### Your goal
Your reply must contain the full listing below, reproduced exactly, but no pictures.

### Dataset
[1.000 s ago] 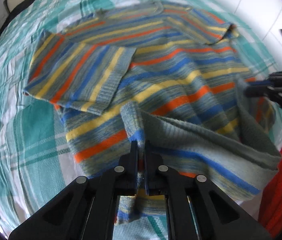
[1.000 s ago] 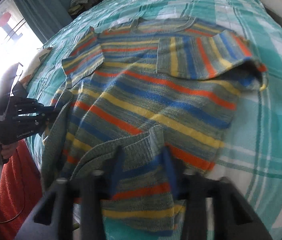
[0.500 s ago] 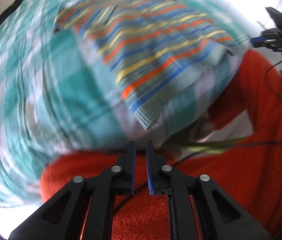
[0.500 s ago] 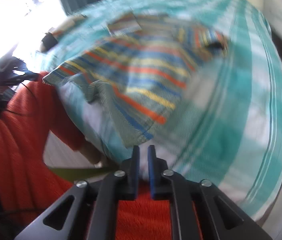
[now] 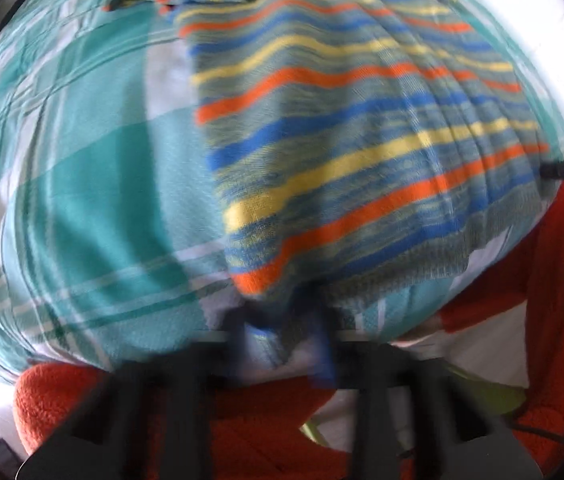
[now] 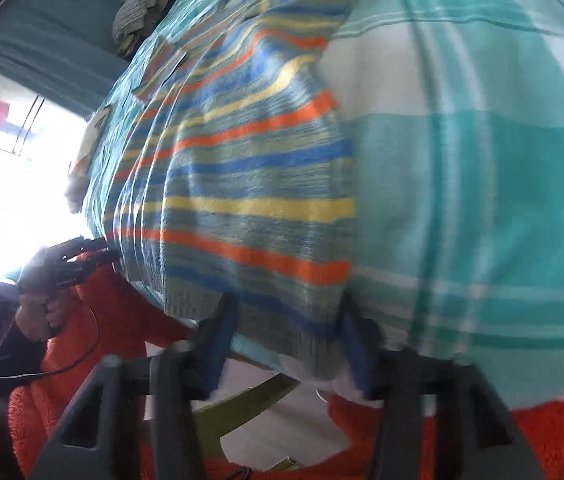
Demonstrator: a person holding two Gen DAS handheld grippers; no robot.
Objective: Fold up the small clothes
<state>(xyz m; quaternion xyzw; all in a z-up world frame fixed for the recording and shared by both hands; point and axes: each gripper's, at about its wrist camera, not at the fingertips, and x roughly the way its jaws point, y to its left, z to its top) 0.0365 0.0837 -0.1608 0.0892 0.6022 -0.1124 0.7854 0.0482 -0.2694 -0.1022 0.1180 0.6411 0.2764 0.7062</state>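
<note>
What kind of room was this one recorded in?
Most likely a bedroom in a home. A striped knit sweater lies on what looks like a bed covered by a teal and white checked sheet. Beyond it are a teal curtain and a bright window.

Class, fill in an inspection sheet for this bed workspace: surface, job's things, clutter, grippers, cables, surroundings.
Surface: teal plaid bedsheet, lightly creased.
Job's things: striped knit sweater lying on it, hem at the near edge.
Clutter: bundled cloth at the bed's far end.
Grippers: left gripper blurred, fingers apart and closing, hem corner between them; right gripper open, hem between its fingers.
Cables: black cable trailing over the orange fleece.
Surroundings: bright window, teal curtain.
</note>
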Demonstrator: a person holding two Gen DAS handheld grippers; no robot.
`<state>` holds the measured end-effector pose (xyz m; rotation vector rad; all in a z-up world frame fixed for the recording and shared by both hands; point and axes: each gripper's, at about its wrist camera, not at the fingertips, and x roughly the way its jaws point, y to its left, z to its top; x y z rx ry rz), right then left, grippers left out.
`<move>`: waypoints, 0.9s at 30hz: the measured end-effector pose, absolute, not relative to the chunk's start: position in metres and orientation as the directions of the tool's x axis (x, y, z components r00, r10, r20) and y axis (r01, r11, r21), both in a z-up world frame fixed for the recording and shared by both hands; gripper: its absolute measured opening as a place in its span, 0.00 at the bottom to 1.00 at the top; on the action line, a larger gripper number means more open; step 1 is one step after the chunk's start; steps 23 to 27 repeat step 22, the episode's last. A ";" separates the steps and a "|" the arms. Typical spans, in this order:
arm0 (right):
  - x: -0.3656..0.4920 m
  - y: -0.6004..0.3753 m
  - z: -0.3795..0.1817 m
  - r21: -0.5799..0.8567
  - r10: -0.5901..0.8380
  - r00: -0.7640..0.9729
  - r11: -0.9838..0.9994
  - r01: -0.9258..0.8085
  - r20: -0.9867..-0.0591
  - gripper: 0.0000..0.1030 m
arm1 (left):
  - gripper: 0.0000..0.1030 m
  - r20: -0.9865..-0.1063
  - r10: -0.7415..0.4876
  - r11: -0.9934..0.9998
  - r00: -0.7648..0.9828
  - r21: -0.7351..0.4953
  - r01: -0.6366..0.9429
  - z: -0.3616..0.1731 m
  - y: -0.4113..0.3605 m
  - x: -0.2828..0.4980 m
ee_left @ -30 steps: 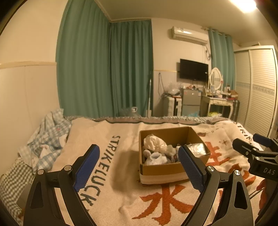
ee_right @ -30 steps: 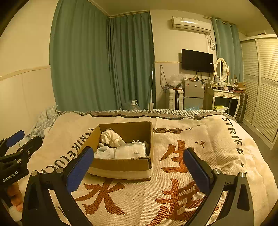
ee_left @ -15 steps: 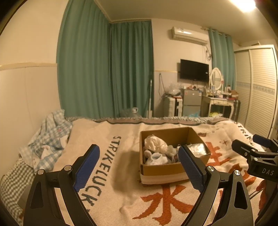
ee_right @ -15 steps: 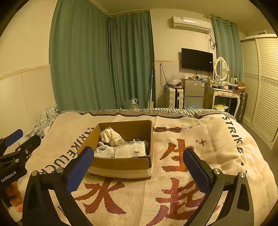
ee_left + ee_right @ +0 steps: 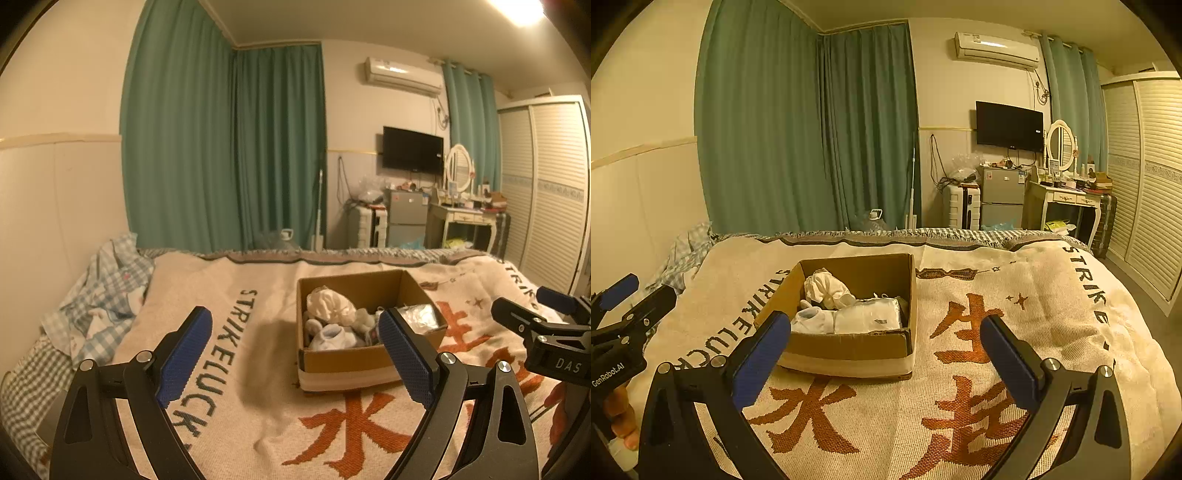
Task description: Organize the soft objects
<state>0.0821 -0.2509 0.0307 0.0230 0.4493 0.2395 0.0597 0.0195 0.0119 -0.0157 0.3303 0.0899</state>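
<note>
A brown cardboard box [image 5: 351, 363] [image 5: 849, 350] sits on the bed's printed blanket [image 5: 229, 369] [image 5: 960, 369]. It holds several soft white items: a bunched white cloth [image 5: 328, 304] [image 5: 827, 288], small white socks [image 5: 332, 338] [image 5: 812, 317] and a flat plastic-wrapped white pack [image 5: 868, 314] [image 5: 421, 317]. My left gripper [image 5: 291, 354] is open and empty, held above the blanket in front of the box. My right gripper [image 5: 886, 350] is open and empty, just in front of the box. Each gripper shows at the edge of the other's view.
A crumpled blue-checked cloth [image 5: 99, 295] [image 5: 683, 254] lies at the bed's left side by the wall. Beyond the bed's foot stand green curtains [image 5: 221, 147], a small fridge [image 5: 1001, 199], a dressing table [image 5: 1067, 199] and a louvred wardrobe [image 5: 1145, 177].
Both views have shifted very slightly; the box sits a touch lower and nearer in the right wrist view. Both grippers stay open and empty.
</note>
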 end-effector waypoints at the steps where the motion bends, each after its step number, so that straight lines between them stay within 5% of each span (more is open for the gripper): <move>1: 0.082 -0.251 0.030 0.075 0.235 0.873 0.972 -0.224 -0.429 1.00 | 0.90 -0.326 0.084 0.996 0.942 -0.001 -0.089 0.011 0.019 0.060; 27: 0.084 -0.247 0.027 0.070 0.227 0.868 0.973 -0.218 -0.442 1.00 | 0.90 -0.327 0.091 0.995 0.941 -0.002 -0.097 0.012 0.020 0.060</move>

### Output of the exercise
[1.000 s ago] 
[1.000 s ago] 
[0.500 s ago] 
[0.500 s ago] 
[now] 
[now] 
Demonstrator: a person holding two Gen DAS handheld grippers; no robot.
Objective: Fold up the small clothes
<state>(xyz m; quaternion xyzw; all in a z-up world frame fixed for the recording and shared by both hands; point and axes: each gripper's, at about its wrist camera, not at the fingertips, and x roughly the way its jaws point, y to its left, z to its top) 0.0365 0.0837 -0.1608 0.0892 0.6022 -0.1124 0.7854 0.0482 -0.2694 -0.1022 0.1180 0.6411 0.2764 0.7062</state>
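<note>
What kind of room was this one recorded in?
Most likely a bedroom in a home. A striped knit sweater lies on what looks like a bed covered by a teal and white checked sheet. Beyond it are a teal curtain and a bright window.

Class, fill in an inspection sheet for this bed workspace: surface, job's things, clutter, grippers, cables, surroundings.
Surface: teal plaid bedsheet, lightly creased.
Job's things: striped knit sweater lying on it, hem at the near edge.
Clutter: bundled cloth at the bed's far end.
Grippers: left gripper blurred, fingers apart and closing, hem corner between them; right gripper open, hem between its fingers.
Cables: black cable trailing over the orange fleece.
Surroundings: bright window, teal curtain.
</note>
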Demonstrator: a person holding two Gen DAS handheld grippers; no robot.
`<state>` holds the measured end-effector pose (xyz m; rotation vector rad; all in a z-up world frame fixed for the recording and shared by both hands; point and axes: each gripper's, at about its wrist camera, not at the fingertips, and x roughly the way its jaws point, y to its left, z to its top; x y z rx ry rz), right then left, grippers left out.
`<move>`: waypoints, 0.9s at 30hz: the measured end-effector pose, absolute, not relative to the chunk's start: position in metres and orientation as the directions of the tool's x axis (x, y, z components r00, r10, r20) and y axis (r01, r11, r21), both in a z-up world frame fixed for the recording and shared by both hands; gripper: its absolute measured opening as a place in its span, 0.00 at the bottom to 1.00 at the top; on the action line, a larger gripper number means more open; step 1 is one step after the chunk's start; steps 23 to 27 repeat step 22, the episode's last. A ";" separates the steps and a "|" the arms. Typical spans, in this order:
arm0 (right):
  - x: -0.3656..0.4920 m
  - y: -0.6004..0.3753 m
  - z: -0.3795..0.1817 m
  - r21: -0.5799..0.8567
  - r10: -0.5901..0.8380
  - r00: -0.7640..0.9729
  - r11: -0.9838..0.9994
  - r01: -0.9258..0.8085
  - r20: -0.9867..-0.0591
  - gripper: 0.0000..0.1030 m
arm1 (left):
  - gripper: 0.0000..0.1030 m
  - r20: -0.9865..-0.1063
  - r10: -0.7415..0.4876
  - r11: -0.9934..0.9998
  - r00: -0.7648..0.9828
  - r21: -0.7351..0.4953
  - r01: -0.6366..0.9429
  - z: -0.3616..0.1731 m
  - y: -0.4113..0.3605 m
  - x: -0.2828..0.4980 m
ee_left @ -30 steps: 
ee_right @ -30 steps: 
ee_left @ -15 steps: 
ee_right @ -15 steps: 
ee_left + ee_right @ +0 steps: 
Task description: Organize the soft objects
<state>0.0821 -0.2509 0.0307 0.0230 0.4493 0.2395 0.0597 0.0195 0.0119 -0.0157 0.3303 0.0899</state>
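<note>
A brown cardboard box [image 5: 351, 363] [image 5: 849, 350] sits on the bed's printed blanket [image 5: 229, 369] [image 5: 960, 369]. It holds several soft white items: a bunched white cloth [image 5: 328, 304] [image 5: 827, 288], small white socks [image 5: 332, 338] [image 5: 812, 317] and a flat plastic-wrapped white pack [image 5: 868, 314] [image 5: 421, 317]. My left gripper [image 5: 291, 354] is open and empty, held above the blanket in front of the box. My right gripper [image 5: 886, 350] is open and empty, just in front of the box. Each gripper shows at the edge of the other's view.
A crumpled blue-checked cloth [image 5: 99, 295] [image 5: 683, 254] lies at the bed's left side by the wall. Beyond the bed's foot stand green curtains [image 5: 221, 147], a small fridge [image 5: 1001, 199], a dressing table [image 5: 1067, 199] and a louvred wardrobe [image 5: 1145, 177].
Both views have shifted very slightly; the box sits a touch lower and nearer in the right wrist view. Both grippers stay open and empty.
</note>
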 end-effector waypoints at the steps where the motion bends, each after its step number, so that straight lines between them stay within 5% of each span (more is open for the gripper): <move>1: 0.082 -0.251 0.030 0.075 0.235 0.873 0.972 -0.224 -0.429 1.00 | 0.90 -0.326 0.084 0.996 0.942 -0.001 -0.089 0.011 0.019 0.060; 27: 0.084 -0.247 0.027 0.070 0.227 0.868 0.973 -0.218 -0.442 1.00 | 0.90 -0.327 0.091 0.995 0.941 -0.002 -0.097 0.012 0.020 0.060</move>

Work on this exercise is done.